This breakneck speed of trains, ships, trams and lifts; these wire-entangled streets; this smoke; this noise; this ado… and those troubled faces; those mute mouths that seem incapable of giving a smile any longer… Brrr! Cold! Rushing, scurrying - as if unconsciously, like machine cogs, all the Americans automatically shuttle to and fro and interlock; the machine spits dollars; they take the dollars and put them back into the machine and move like cogwheels again… Eh, when will there be time to live?…

On the other hand, when we compare the situation of the working population in American cities with that of London, the well being of the former and the poverty of the latter stick out a mile. All the populace is well dressed. You see them in the streets, at the harbours, in the factories, in public institutions and in the churches: you can hardly tell the difference in their social status judging from their appearance.

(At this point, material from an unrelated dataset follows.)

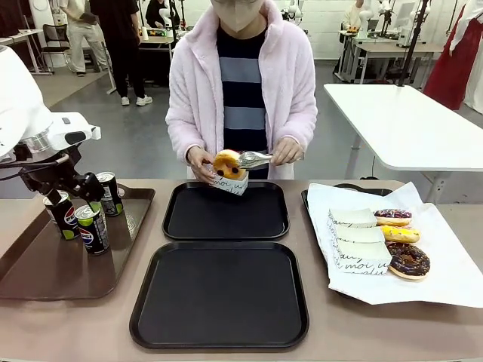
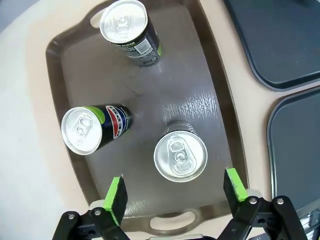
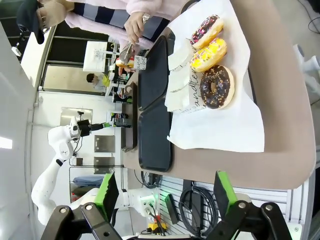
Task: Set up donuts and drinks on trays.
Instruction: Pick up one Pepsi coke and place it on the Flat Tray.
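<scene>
Black and slim, three silver-topped soda cans [image 2: 95,128] stand upright on the long brown plastic tray [image 2: 200,100]. The left end effector [image 2: 175,192] hangs over them with its green pads spread wide and nothing between them. The nearest can [image 2: 180,156] sits almost straight ahead of it, between the lines of the two fingers and just beyond the pads. Its long axis is vertical, in line with the approach, so a straight descent should put a pad on either side of its body. The other two cans lie farther ahead and off to one side.

The left arm is plainly the nearer one to the drinks. The right end effector [image 3: 166,195] is also wide and empty, well apart past the desk [image 1: 75,324] end, beyond the loose ring donuts [image 1: 400,234] on white paper.

Both square black plastic trays [image 1: 219,294] lie bare beside the left end effector — above the farther one, the person's hands [image 1: 200,160] hold a yellow-topped donut [image 1: 226,162] in metal tongs [image 1: 253,158], half inside a white paper sleeve [image 1: 230,183].
</scene>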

Go on a train or a ship: a cobbler sits alongside a governor or a millionaire, a cook sits alongside a professor - all of them wearing similar clothing, with a newspaper in hand, a cigarette in their mouths, their feet up wherever possible and nobody caring that this man is a big shot and that one a worker. Aren’t they lovely, those Americans!

Aleko Konstantinov’s 1893 travelogue “To Chicago and Back”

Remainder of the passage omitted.